Performance Analysis

The preceding information shows that there are many profile data files and the analysis methods are flexible. The following introduces several important files and corresponding analysis methods.

  • View the msprof*.json file to check the running timeline information of an AI job from a holistic perspective and analyze possible bottlenecks.
    Figure 5 Example of the msprof*.json file
    • Area 1: data at the CANN layer, including the time consumption data of components (such as AscendCL and Runtime) and nodes (operators).
    • Area 2: bottom-layer NPU data, including the time consumption data and iteration trace data of each task stream under Ascend Hardware and other Ascend AI Processor system data.
    • Area 3: details about each operator and API in a timeline (displayed when you click a timeline color block).

    From the above figure, we can roughly analyze the APIs, operators, and task streams that take a long time. Then, find the corresponding delivery relationship based on the arrow directions, analyze the specific bottom-layer tasks that take a lot of time during the inference process, check the time-consuming APIs and operators in area 3, and perform quantitative analysis based on the .csv file to locate the performance bottlenecks.

  • Analyze the op_statistic_*.csv file to obtain the total calling time and total number of calls of each type of operators, check whether there are any operators with long total execution time, and analyze whether there is any optimization space for these operators.
    Figure 6 Example of the op_statistic_*.csv file

    You can sort the operators by Total Time to find out which type of operators takes a long time.

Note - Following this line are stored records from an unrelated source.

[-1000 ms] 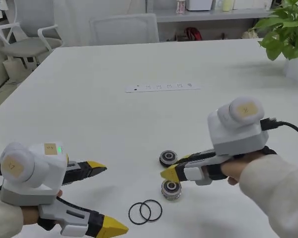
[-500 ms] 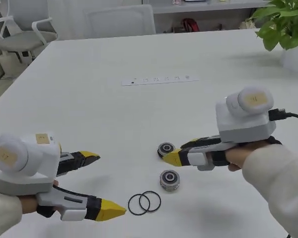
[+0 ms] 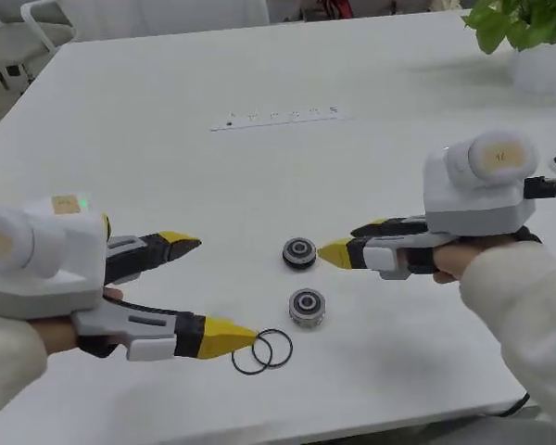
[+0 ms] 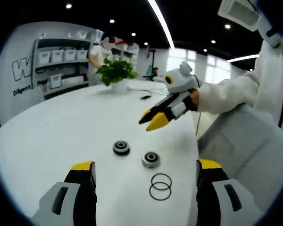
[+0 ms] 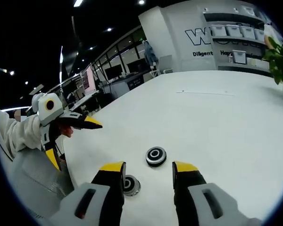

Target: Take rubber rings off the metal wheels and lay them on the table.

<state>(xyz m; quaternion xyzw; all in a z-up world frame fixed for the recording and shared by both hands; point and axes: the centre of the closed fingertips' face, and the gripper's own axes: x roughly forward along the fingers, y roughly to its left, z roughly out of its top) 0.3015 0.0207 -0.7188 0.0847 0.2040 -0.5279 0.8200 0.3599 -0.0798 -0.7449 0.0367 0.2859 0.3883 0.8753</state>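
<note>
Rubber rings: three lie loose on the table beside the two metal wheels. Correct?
No: two rubber rings, not three, lie loose on the table beside the two metal wheels. The left gripper view shows the pair overlapping.

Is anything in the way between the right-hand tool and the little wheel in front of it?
Nothing visible. Bare table lies between the right tool and the farther wheel; the nearer wheel sits off to one side.

Wheels [image 3: 307,305] shiny metal; rings [image 3: 263,351] black rubber; table [image 3: 213,185] matt white.
</note>
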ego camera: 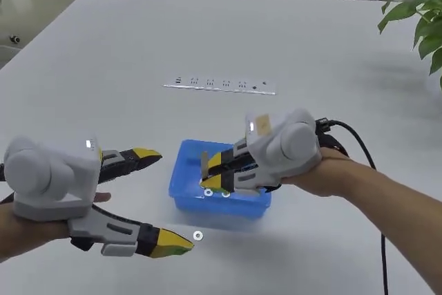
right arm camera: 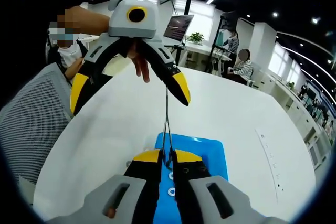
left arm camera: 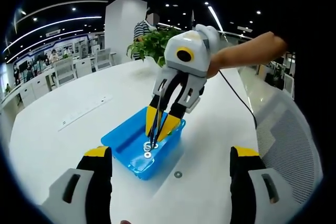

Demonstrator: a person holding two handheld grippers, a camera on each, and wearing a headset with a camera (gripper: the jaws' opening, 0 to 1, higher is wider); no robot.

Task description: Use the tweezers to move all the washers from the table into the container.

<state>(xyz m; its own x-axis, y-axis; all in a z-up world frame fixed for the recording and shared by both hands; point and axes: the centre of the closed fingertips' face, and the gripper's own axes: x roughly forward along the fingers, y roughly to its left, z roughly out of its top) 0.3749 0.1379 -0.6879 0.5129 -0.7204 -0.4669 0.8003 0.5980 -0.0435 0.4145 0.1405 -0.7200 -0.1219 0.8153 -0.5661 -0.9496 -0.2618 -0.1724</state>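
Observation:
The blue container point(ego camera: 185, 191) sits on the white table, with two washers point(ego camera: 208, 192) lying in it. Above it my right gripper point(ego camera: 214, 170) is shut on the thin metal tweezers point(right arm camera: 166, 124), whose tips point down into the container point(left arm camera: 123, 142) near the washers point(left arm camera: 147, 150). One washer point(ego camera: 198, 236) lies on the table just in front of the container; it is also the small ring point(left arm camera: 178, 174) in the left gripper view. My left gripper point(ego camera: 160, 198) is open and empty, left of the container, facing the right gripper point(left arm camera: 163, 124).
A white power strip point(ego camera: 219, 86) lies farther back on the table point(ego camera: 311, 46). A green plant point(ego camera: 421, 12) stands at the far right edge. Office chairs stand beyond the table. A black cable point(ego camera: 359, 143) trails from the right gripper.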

  • Analyze the op_summary_*.csv file to obtain the basic information and time consumption of a specific operator, find the operator with high time consumption, and check whether there is any optimization space for the operator.
    Figure 7 Example of the op_summary_*.csv file

    The Task Duration field specifies the operator time consumption. You can sort operators by Task Duration to find time-consuming operators, or sort them by Task Type to view the time-consuming operators running on different cores (AI Core and AI CPU).